→ TASK: Line by line, set down the following material again exactly.

→ RAW DATA:

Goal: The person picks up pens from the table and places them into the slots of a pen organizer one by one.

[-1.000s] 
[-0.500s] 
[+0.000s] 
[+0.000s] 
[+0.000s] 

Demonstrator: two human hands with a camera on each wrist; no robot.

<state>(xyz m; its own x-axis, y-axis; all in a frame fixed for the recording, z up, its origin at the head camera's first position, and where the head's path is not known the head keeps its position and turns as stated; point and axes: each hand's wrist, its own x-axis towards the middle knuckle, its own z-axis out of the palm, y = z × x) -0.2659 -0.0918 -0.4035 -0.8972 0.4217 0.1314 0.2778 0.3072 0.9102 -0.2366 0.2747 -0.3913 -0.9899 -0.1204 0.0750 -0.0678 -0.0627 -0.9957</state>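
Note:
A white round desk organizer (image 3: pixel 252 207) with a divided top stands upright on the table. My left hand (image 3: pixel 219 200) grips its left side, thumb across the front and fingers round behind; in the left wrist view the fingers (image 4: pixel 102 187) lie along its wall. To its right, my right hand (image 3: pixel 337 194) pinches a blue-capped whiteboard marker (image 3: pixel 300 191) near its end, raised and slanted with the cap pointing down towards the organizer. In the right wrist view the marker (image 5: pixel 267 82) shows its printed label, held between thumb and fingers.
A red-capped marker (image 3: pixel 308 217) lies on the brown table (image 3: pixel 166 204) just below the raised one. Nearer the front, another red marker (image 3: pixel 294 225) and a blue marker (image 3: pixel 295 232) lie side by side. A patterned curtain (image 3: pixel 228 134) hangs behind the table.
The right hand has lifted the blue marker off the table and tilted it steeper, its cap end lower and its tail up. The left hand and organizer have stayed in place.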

→ TASK RESPONSE:
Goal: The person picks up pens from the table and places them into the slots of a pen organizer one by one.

[-1.000s] 
[-0.500s] 
[+0.000s] 
[+0.000s] 
[+0.000s] 

Demonstrator: two human hands with a camera on each wrist; no robot.

<state>(xyz m; its own x-axis, y-axis; all in a frame fixed for the recording, z up, its origin at the head camera's first position, and where the head's path is not known the head keeps its position and turns as stated; point and axes: each hand's wrist, its own x-axis towards the middle knuckle, its own z-axis out of the palm, y = z × x) -0.2659 -0.0918 -0.4035 -0.8972 0.4217 0.1314 0.2778 0.3072 0.9102 -0.2366 0.2747 -0.3913 -0.9899 -0.1204 0.0750 -0.0678 -0.0627 -0.9957</state>
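Note:
A white round desk organizer (image 3: pixel 252 207) with a divided top stands upright on the table. My left hand (image 3: pixel 219 200) grips its left side, thumb across the front and fingers round behind; in the left wrist view the fingers (image 4: pixel 102 187) lie along its wall. To its right, my right hand (image 3: pixel 337 194) pinches a blue-capped whiteboard marker (image 3: pixel 300 191) near its end, raised and slanted with the cap pointing down towards the organizer. In the right wrist view the marker (image 5: pixel 267 82) shows its printed label, held between thumb and fingers.
A red-capped marker (image 3: pixel 308 217) lies on the brown table (image 3: pixel 166 204) just below the raised one. Nearer the front, another red marker (image 3: pixel 294 225) and a blue marker (image 3: pixel 295 232) lie side by side. A patterned curtain (image 3: pixel 228 134) hangs behind the table.
The right hand has lifted the blue marker off the table and tilted it steeper, its cap end lower and its tail up. The left hand and organizer have stayed in place.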

The answer has been given, and the exercise is done.